I'm not allowed to take vitamins on the day of surgery (fair enough), no "herbals" for seven days ahead of time (that includes my precious tea with valerian and melatonin) but I can pretty much go nuts with the Ativan. 

The surgery will be about seven hours long (give or take. Last time they said six hours and it was nine. This was extremely hard for those waiting to hear how things had gone. I was oblivious, as this thankfully not the kind of brain surgery where you need to be awake). The nurse with whom we met says she thinks I'll probably be Dr. S's only patient that day. I guess this is a good thing.

We were at the hospital for almost three hours. When we were done, we went out for lunch and then I came home and (despite many cups of coffee) slept like the dead for almost two hours. It's also a treatment week but this appointment really knocked the stuffing out of me.

Saturday, April 25, 2015

it's deja vu all over again

I've been struggling to write this post for the last couple of days. Two nights ago, a friend of my son's was saying that he finds it much easier to write when he's writing to someone. My spouse shared that he once had a university prof suggest that he get over writers' block by starting his essay as a letter.

To that end, I wrote an email to my loved ones today and, when it was done, I decided that it was clear enough to share here, as an open letter to anyone who reads this.

To: A whole bunch of people I love.

Subject: Surgery May 5. For real this time.

Hello all,

I saw my neurosurgeon on April 22 and he has decided that brain surgery is my best option right now. It's been scheduled for May 5.

The communication around all of this has been terrible (this is the same MRI that he said "looked better" a short while ago). From what I am able to understand (Tim, feel free to jump in here), Dr S (the neurosurgeon) took the images to a different radiologist who he trusts after feeling that he was getting inconsistent information.
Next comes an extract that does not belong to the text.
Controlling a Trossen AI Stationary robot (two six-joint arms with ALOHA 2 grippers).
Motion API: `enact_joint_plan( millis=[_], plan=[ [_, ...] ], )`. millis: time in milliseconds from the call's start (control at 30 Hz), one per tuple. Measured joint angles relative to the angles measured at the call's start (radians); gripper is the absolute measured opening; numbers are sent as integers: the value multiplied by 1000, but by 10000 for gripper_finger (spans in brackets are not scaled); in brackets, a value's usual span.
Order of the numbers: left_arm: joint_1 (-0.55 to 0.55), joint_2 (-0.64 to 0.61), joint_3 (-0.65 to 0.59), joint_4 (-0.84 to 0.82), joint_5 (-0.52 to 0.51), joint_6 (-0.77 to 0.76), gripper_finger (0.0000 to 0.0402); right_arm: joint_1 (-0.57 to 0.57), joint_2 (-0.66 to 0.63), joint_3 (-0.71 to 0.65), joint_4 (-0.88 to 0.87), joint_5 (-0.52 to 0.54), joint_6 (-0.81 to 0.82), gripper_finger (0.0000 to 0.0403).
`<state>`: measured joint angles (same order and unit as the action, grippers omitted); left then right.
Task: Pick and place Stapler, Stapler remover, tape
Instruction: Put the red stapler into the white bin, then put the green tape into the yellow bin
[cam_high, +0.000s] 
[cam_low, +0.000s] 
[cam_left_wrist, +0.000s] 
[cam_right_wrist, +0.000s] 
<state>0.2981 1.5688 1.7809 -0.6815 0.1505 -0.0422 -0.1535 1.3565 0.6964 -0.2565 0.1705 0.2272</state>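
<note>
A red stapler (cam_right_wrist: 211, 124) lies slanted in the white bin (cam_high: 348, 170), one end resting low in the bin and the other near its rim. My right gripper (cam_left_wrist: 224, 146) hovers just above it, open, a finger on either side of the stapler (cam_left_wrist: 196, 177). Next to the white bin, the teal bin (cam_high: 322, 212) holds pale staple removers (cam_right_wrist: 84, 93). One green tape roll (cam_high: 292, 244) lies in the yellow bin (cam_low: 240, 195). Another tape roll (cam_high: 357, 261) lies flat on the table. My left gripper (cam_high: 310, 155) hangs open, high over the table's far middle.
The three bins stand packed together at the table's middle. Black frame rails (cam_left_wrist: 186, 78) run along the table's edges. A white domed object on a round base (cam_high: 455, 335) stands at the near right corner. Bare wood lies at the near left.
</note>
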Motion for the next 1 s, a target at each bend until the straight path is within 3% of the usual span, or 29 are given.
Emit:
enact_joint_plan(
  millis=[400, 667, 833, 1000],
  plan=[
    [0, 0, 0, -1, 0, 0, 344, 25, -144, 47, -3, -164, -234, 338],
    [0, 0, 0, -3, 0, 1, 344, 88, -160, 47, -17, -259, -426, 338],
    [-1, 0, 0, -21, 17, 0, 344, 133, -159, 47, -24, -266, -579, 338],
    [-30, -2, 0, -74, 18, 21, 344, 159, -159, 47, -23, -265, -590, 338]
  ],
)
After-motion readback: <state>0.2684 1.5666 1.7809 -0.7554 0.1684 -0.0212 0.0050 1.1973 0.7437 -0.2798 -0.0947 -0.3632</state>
The two of them decided that it makes sense to take action.

I now have 3 spots on my brain: the mass on the site of the original tumour, a tiny spot deeper in the cerebellum and a new one, close but not attached to the original site (this is the one that is really of greatest concern). From my reading of the MRI reports, this one is either on or very near the lining of the brain.

On May 5, the surgeon is going to attempt to completely remove all spots and then biopsy them. While there is slightly higher risk of complications this time around, the recovery time will likely be a bit better than last, if all goes well.

The lousy way this has played out means that my fantastic plans for this spring have been scuttled. I'm still trying to figure out how much (no bike trip 3 weeks after brain surgery...) and to figure out how to organize our lives so that things go as smoothly as possible.

The kids know as of last night (didn't want to tell Daniel on his birthday) and they are amazing young men. Truly. And Tim - I actually don't have words - is beyond patient, loving and supportive. This is so hard on these guys but they are very good to me.

My pre-surgery MRI is on April 27. I have treatment April 28 and my pre-op appointment on April 30. If memory serves (and there is much I don't remember about last time, including the entire first season of "The Good Wife" I watched in recovery), I won't find out the time of my surgery on May 5 until the day before.

I think you know everything that I do, now. Please, please forgive the group email. It is so much easier to get this out once. I'm stressed but in a reasonably good place and happy to try and answer questions or just chat.

Thanks and with much love,

p.s.: It's actually a nice feeling to need to send out a group email. I have so much support. It's good to remember that.

Friday, April 24, 2015

earth day baby

April 22, 2003

April 22, 2015*
Daniel is kind, funny, smart, loving, loyal, thoughtful and self-aware. I couldn't be prouder of being his mom.

*I can't resist bragging. He was all dressed up on his birthday to do a presentation at the Ottawa Regional Heritage Fair. His group's presentation was "The Truth about Residential Schools" and they won a prize. More importantly, they chose this topic, researched it thoroughly and presented it with great sensitivity and clarity. I know I'm biased but I was a little blown away.

Monday, April 20, 2015

bouncing ball

Stand at the top of a driveway. Bounce a rubber ball as hard as you can. Notice how each time the ball hits the ground, it re-bounds a little less.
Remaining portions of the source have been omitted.